Увиденное не обрадовало. Совсем.

Оказалось, что я прибывала в темном подвале, использующемся, как камера, на тонкой подстилке из полусопревшей соломы. На дальней стене, почти под самым потолком было забранное толстой решеткой малехонькое оконце, через которое и падал тусклый свет. Лишь подняв руки к лицу, я обнаружила, что они туго связаны толстой веревкой. Так вот почему?!

И тут воспоминания нахлынули разом: драка с братьями Ответственными во дворе, меня скрутили... Словно издали в сознанье проникли слова: '...обвиняется в смертном грехе - ереси, хуле на Господа и колдовстве, и будет помещена в подвалы замка Мориль, до выяснения...'.

Несмотря на сотрясавший озноб, меня как кипятком окатило, а потом кинуло в холодный пот. Я у дознавателей! О Господи! Нет. Этого не может быть... За то, что вспомнилось, меня невозможно осудить... Ошибка... Ошибка... Не я. Может все-таки из-за убитых пустынников? Вроде нет... Они говорили...
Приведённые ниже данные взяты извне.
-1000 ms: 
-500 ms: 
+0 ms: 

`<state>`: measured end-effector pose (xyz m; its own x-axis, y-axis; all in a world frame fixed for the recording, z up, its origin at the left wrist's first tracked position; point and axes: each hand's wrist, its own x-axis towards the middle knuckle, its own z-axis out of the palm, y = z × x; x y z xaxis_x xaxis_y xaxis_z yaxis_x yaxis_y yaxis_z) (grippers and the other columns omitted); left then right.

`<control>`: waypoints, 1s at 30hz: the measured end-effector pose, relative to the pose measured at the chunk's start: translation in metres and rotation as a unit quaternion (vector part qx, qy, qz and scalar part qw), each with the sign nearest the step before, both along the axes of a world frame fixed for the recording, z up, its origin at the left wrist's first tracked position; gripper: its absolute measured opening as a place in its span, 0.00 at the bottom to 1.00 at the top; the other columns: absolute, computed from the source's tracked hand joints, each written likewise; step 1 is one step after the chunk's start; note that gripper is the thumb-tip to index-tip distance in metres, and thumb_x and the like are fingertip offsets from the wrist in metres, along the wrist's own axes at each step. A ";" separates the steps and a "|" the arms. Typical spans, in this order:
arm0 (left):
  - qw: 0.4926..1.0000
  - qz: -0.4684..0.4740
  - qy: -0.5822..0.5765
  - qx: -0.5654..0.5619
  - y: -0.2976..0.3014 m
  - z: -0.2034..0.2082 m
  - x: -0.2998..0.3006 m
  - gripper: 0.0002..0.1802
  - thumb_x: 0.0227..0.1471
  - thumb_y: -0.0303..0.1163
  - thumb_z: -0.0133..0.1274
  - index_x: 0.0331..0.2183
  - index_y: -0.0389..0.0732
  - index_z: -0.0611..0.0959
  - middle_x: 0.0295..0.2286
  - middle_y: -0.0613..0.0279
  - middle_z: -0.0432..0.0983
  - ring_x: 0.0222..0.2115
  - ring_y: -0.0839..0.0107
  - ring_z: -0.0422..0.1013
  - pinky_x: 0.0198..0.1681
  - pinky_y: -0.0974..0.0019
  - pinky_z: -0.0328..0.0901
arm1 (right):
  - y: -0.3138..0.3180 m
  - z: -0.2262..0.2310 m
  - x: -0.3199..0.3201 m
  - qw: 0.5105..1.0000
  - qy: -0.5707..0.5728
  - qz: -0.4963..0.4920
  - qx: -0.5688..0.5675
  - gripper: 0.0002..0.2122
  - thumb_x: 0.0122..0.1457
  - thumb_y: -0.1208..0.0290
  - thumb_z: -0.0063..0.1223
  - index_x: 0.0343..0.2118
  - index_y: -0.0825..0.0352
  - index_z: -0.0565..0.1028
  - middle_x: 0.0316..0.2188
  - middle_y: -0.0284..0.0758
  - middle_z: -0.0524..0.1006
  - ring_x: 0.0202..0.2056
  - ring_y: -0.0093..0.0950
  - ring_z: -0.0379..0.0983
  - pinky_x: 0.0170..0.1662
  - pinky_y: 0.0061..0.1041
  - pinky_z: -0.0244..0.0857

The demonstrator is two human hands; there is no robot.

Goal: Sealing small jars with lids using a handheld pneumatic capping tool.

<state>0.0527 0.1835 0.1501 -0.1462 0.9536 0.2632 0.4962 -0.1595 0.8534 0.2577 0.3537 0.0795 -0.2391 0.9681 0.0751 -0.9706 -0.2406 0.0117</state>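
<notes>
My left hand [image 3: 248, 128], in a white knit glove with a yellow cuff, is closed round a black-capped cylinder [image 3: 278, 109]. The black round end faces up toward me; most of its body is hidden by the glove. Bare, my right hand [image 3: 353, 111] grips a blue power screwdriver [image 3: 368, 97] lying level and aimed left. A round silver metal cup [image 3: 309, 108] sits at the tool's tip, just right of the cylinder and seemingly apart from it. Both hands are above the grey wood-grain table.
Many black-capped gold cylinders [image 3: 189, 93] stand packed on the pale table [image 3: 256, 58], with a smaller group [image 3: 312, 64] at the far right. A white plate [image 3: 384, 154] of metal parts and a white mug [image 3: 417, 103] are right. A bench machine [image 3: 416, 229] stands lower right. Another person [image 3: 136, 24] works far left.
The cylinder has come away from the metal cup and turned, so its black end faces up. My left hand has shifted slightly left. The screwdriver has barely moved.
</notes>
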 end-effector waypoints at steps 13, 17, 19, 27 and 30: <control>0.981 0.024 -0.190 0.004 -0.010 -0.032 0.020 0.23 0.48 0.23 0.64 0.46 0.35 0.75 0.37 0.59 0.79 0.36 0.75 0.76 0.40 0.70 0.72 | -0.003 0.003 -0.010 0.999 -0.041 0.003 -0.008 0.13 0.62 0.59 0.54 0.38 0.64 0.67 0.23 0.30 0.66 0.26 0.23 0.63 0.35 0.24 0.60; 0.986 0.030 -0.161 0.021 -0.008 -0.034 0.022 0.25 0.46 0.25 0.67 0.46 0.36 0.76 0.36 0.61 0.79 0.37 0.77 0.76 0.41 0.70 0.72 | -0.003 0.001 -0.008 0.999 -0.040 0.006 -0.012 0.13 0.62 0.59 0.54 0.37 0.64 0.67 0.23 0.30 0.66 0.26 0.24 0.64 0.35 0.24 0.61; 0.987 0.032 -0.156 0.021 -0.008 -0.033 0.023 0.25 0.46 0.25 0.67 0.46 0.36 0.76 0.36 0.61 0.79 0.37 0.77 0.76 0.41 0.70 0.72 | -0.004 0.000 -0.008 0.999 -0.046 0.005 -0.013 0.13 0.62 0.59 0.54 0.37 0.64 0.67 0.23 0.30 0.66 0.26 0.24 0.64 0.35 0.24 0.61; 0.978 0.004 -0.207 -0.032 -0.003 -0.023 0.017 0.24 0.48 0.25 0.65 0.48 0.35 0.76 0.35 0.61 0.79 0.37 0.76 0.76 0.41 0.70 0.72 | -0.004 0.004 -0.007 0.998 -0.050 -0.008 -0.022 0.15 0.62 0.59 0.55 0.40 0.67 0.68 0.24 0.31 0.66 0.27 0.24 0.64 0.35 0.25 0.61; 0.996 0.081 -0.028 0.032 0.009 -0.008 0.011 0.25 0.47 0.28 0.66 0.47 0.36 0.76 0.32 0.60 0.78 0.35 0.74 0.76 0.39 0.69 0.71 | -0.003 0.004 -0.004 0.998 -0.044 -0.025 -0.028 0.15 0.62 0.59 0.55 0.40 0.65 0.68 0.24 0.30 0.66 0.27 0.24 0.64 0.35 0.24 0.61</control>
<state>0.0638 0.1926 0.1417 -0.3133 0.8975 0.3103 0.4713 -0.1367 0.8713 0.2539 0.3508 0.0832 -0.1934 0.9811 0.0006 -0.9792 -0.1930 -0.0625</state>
Рваные мысли лавиной погребали сознание под собой, а поверх всего этого гранитными глыбами задавливал страх. Самый обыкновенный страх, поднимающийся из самых глубин.

Я едва удержала рвущийся изнутри крик. И даже закусила губу, чтобы не дать ему прорваться наружу. Лишь стукнув себя по лбу связанными кистями рук, кое-как справилась с собой. Усилием воли заставила дышать себя размеренно и глубоко, несмотря на миазмы, заполнявшие все помещение, и только после, когда паника отхлынула, еще раз попыталась обдумать и проанализировать все.

Первый и непреложный факт, который следовал из моих воспоминаний - я все-таки в руках у дознавателей Ответственных. Второй...

Тут я снова вынуждена была обуздывать свой страх, поскольку прекрасно понимала, что значит оказаться у них. Те, кто хотя бы единожды оказывались в поле зрения немногочисленного, но столь страшного ордена, уже никогда возвращались к прежней жизни. Ибо военные инквизиторы всегда хватали церковника лишь тогда, когда были убеждены в его виновности, когда на это были бумаги и свидетельские показания, когда... А третий допрос у них всегда ведется уже с пристрастием... Нет, я не боялась боли. Боль - это спутница любого ранения. А уж когда тебя наживую штопают или уксусом промывают...

Но...

В голове не укладывалось, что все это происходит со мной на самом деле. Казалось, что в следующий миг все сменится и выяснится, что это был кошмарный сон...

Попыталась сесть, и со второй попытки это удалось. Облокотившись о стенку, я скорее нащупала узел на веревке, чем увидела, и зубами стала развязывать его. Лишь когда содранные губы начали кровоточить, а зубы, казалось, еще немного и зашатаются, удалось справиться с тугими путами и освободить руки. Кровь хлынула по перетянутым жилам, кончики пальцев закололо. Чтобы ускорить я, сжав губы, чтобы ненароком не вскрикнуть, принялась разминать кисти, усиливая кровоток. А пока занималась этим, вновь обрела относительное спокойствие, чтобы начать размышлять здраво.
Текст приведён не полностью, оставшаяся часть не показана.